Am Anfang verkrampften sich ihre Hände noch. Runde um Runde fasste sie mehr und mehr Vertrauen, bis sie in einer der endlosen Runden zum Erstaunen ihres Vaters eine Hand löste und sogar ein Bein von der Plattform hob. Vor lauter Entzücken begann sie zu juchzen. Ihr Vater konnte irgendwann nicht mehr so schnell mitlaufen, ließ ebenfalls los und stieß einen Freudenschrei aus.

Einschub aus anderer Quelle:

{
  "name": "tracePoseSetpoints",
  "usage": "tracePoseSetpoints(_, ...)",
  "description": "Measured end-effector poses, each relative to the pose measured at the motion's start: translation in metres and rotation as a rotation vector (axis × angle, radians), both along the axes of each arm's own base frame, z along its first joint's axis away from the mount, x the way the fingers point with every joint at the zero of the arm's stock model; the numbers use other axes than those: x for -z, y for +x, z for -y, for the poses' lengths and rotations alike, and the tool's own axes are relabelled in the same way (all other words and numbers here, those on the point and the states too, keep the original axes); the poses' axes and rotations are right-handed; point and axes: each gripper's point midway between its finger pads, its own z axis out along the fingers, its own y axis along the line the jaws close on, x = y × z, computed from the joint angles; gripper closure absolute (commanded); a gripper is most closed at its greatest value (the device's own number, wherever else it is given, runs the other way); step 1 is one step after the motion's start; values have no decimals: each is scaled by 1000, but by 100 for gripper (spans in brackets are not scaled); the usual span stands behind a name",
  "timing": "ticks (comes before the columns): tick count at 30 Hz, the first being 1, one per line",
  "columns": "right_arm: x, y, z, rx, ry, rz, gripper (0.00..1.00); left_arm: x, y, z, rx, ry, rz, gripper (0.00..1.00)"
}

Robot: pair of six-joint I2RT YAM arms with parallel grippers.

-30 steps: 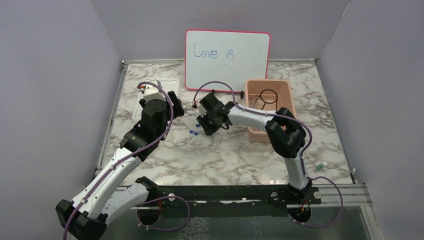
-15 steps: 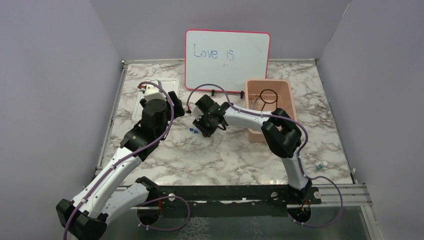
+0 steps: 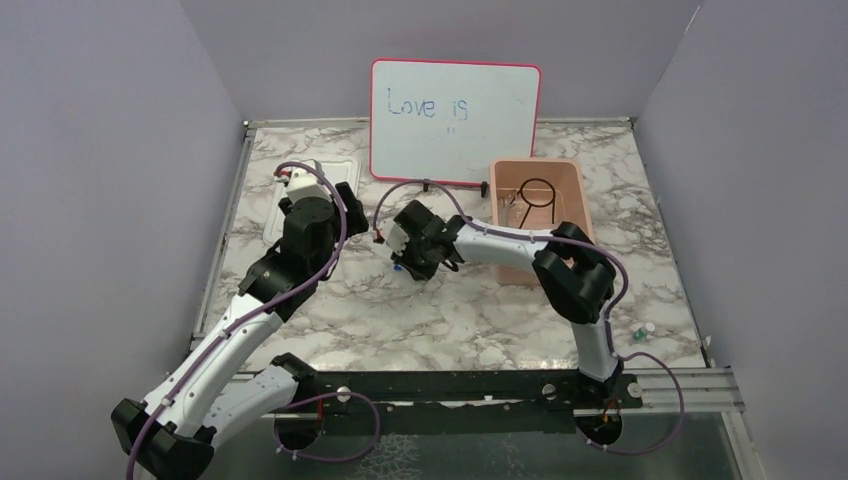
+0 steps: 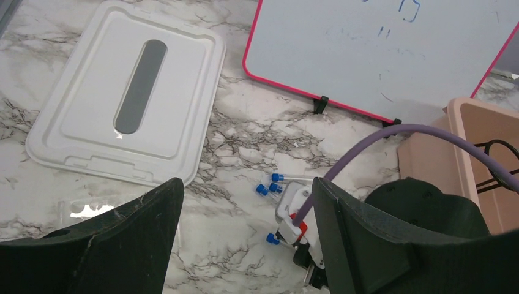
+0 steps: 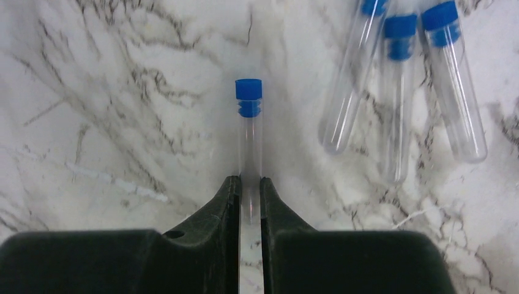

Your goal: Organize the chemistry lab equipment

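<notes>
Pinching a blue-capped tube [image 5: 249,122], right fingers [image 5: 223,208]; left fingers [image 4: 141,236] spread apart; whiteboard [image 3: 455,120] lettered "Love is".

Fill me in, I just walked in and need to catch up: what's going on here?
The right gripper is shut on a clear blue-capped tube lying on the marble table, with three more tubes beside it. The left gripper is open and empty, hovering near the white lid. The black wire ring already sits in the pink tub.
</notes>
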Motion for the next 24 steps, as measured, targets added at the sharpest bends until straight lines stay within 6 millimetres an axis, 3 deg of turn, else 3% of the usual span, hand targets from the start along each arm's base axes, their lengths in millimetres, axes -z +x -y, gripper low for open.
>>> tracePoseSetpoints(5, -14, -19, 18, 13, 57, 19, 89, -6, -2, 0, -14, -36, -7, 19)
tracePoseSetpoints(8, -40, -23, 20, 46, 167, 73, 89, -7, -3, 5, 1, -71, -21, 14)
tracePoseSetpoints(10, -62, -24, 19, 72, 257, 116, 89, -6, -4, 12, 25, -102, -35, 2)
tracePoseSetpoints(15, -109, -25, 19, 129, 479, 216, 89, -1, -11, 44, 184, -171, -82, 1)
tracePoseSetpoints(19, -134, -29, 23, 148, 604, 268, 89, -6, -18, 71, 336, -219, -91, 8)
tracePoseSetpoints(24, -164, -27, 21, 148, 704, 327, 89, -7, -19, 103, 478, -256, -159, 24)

Als Claire wieder Boden unter den Füßen hatte befand sie sich in eine Art Trance. Ihr war zudem derart schwindelig, dass sie ihrem Vater wankend in die Arme entgegen fiel. Der hatte nichts Besseres zu tun, als die Fahrt nochmals aufzunehmen und sich im Stand um die eigene Achse zu drehen, bis sie völlig überdreht nur noch „Aufhören!“ schreien konnte.
Plötzlich nahm Claire wahr, wie sie jemand im Arm hielt. Die kleine Olga saß neben ihr auf dem Boden, hielt sie fest umschlungen, streichelte ihr Gesicht und summte ein Lied. Erst jetzt merkte sie, wie ihr Tränen die Wangen herunter liefen und sich ihr gesamter Körper unter einem heftigen Schluchzen auf und nieder bewegte.
Claire ergriff eine von Olgas zarten und zierlichen Händen und küsste ihre Innenfläche. Dann führte sie sie über ihr Gesicht, um sie sogleich nochmals zu küssen.
„Mi hijita!“, hörte sie wieder und wieder in einem beruhigenden und liebevollen Ton sagen.
Diese Worte waren wie Balsam auf ihre Seele.